Task goal:
Repeat the whole listing exactly, leaving nothing out.
┌────────
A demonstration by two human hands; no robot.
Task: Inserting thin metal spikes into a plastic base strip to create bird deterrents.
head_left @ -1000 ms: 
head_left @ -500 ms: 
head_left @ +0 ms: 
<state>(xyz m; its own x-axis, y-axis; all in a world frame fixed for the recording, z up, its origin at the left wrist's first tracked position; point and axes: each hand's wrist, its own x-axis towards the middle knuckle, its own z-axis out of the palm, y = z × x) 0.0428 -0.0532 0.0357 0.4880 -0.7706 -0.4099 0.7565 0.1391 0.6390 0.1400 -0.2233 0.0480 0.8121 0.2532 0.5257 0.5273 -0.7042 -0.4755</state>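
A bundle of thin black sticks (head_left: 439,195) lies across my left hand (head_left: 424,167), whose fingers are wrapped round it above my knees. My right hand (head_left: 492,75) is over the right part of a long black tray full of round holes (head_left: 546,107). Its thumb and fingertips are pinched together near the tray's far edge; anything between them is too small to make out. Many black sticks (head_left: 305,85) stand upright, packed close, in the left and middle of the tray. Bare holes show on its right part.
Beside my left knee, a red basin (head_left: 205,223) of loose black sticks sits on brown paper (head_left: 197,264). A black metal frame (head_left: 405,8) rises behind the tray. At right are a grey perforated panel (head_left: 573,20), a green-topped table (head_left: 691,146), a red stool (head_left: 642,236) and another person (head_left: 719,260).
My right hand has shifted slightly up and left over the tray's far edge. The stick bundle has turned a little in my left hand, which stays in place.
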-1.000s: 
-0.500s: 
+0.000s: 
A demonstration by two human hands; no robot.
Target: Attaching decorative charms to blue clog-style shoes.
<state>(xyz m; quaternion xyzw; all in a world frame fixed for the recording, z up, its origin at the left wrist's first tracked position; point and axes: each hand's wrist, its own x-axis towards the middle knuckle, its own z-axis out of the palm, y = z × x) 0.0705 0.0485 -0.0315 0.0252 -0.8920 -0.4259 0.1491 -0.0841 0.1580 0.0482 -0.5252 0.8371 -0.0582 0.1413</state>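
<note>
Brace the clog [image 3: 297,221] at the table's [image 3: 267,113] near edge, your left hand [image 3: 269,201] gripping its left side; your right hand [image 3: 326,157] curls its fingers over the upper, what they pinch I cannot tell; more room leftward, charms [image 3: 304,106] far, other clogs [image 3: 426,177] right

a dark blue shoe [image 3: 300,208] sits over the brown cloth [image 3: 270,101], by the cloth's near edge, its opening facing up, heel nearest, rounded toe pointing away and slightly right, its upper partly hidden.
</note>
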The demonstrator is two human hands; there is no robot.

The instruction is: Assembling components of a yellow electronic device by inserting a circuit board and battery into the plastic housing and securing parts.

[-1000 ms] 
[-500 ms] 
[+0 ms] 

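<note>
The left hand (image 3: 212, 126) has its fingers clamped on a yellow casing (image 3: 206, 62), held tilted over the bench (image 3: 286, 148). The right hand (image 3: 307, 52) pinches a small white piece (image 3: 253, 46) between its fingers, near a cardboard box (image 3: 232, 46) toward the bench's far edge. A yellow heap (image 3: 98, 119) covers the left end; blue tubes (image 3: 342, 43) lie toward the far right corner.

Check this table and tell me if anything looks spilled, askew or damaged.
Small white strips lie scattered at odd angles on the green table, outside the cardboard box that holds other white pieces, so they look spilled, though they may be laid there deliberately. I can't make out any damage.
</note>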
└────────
Written answer:
A demonstration by two human hands; no robot.
Task: Inserting thin metal spikes into a plastic base strip to create bird deterrents.
head_left @ -1000 ms: 
head_left @ -500 ms: 
head_left @ +0 ms: 
<state>(xyz m; its own x-axis, y-axis; all in a world frame fixed for the recording, z up, its origin at the left wrist's first tracked position; point and axes: each hand's wrist, its own x-axis towards the middle knuckle, its own z-axis out of the palm, y = z × x) 0.0428 -0.0532 0.0357 0.4880 -0.7706 -0.4099 0.7565 0.1391 0.6390 0.1400 -0.2233 0.0480 0.8121 0.2532 0.5257 0.5273 -0.7042 -0.4755</state>
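A bundle of thin black sticks (head_left: 439,195) lies across my left hand (head_left: 424,167), whose fingers are wrapped round it above my knees. My right hand (head_left: 492,75) is over the right part of a long black tray full of round holes (head_left: 546,107). Its thumb and fingertips are pinched together near the tray's far edge; anything between them is too small to make out. Many black sticks (head_left: 305,85) stand upright, packed close, in the left and middle of the tray. Bare holes show on its right part.
Beside my left knee, a red basin (head_left: 205,223) of loose black sticks sits on brown paper (head_left: 197,264). A black metal frame (head_left: 405,8) rises behind the tray. At right are a grey perforated panel (head_left: 573,20), a green-topped table (head_left: 691,146), a red stool (head_left: 642,236) and another person (head_left: 719,260).
My right hand has shifted slightly up and left over the tray's far edge. The stick bundle has turned a little in my left hand, which stays in place.
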-1.000s: 
-0.500s: 
+0.000s: 
A demonstration by two human hands; no robot.
Target: Attaching decorative charms to blue clog-style shoes.
<state>(xyz m; quaternion xyzw; all in a world frame fixed for the recording, z up, its origin at the left wrist's first tracked position; point and axes: each hand's wrist, its own x-axis towards the middle knuckle, its own z-axis out of the palm, y = z × x) 0.0705 0.0485 -0.0315 0.0252 -0.8920 -0.4259 0.1491 -0.0841 0.1580 0.0482 -0.5252 0.8371 -0.0582 0.1413</state>
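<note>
Brace the clog [image 3: 297,221] at the table's [image 3: 267,113] near edge, your left hand [image 3: 269,201] gripping its left side; your right hand [image 3: 326,157] curls its fingers over the upper, what they pinch I cannot tell; more room leftward, charms [image 3: 304,106] far, other clogs [image 3: 426,177] right

a dark blue shoe [image 3: 300,208] sits over the brown cloth [image 3: 270,101], by the cloth's near edge, its opening facing up, heel nearest, rounded toe pointing away and slightly right, its upper partly hidden.
</note>
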The demonstrator is two human hands; there is no robot.

The instruction is: Assembling components of a yellow electronic device by inserting a circuit board and battery into the plastic housing and securing parts.

[-1000 ms] 
[-500 ms] 
[+0 ms] 

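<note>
The left hand (image 3: 212, 126) has its fingers clamped on a yellow casing (image 3: 206, 62), held tilted over the bench (image 3: 286, 148). The right hand (image 3: 307, 52) pinches a small white piece (image 3: 253, 46) between its fingers, near a cardboard box (image 3: 232, 46) toward the bench's far edge. A yellow heap (image 3: 98, 119) covers the left end; blue tubes (image 3: 342, 43) lie toward the far right corner.

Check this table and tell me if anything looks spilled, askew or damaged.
Small white strips lie scattered at odd angles on the green table, outside the cardboard box that holds other white pieces, so they look spilled, though they may be laid there deliberately. I can't make out any damage.
</note>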

Nothing else belongs in the answer.